Steve September 19, 2020
controlling-a-broken-super-nintendo-with-midi

A Super Nintendo that has trouble showing sprites doesn’t make for a very good game system. As it turns out, Super Mario World is a lot less fun when the titular hero is invisible. So it’s no surprise that [jwotto] ended up tossing this partially functional SNES into the parts bin a few years back.

But he recently came up with a project that may actually benefit from its unusual graphical issues; turning the glitched console into a circuit bent video synthesizer. The system was already displaying corrupted visuals, so [jwotto] figured he’d just help things along by poking around inside and identifying pins that created interesting visual effects when shorted out.

Installing the new electronics into the SNES.

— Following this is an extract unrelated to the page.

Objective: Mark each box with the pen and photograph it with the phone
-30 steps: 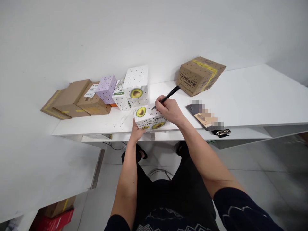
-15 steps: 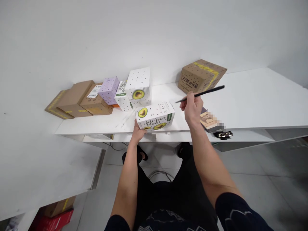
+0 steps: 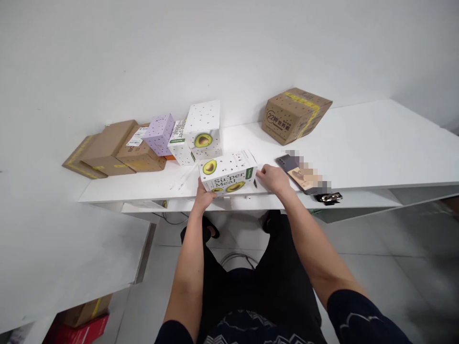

Once he mapped out the pins, he wired them all up to a transistor switching board that he’d come up with for a previous project. That would let an Arduino short out the pins on command while still keeping the microcontroller relatively isolated from the SNES. Then it was just a matter of writing some code that would fire off the transistors based on MIDI input.

The end result is a SNES that creates visual glitches along with the music, which [jwotto] can hook up to a projector when he does live shows. A particularly neat feature is that each game responds in its own way, so he can swap out the cartridge to show completely different visuals without having to change any of the MIDI sequencing.

A project like this serves as a nice introduction to both circuit bending and MIDI hacking for anyone looking to get their digital feet wet, and should pair nicely with the MIDI Game Boy Advance.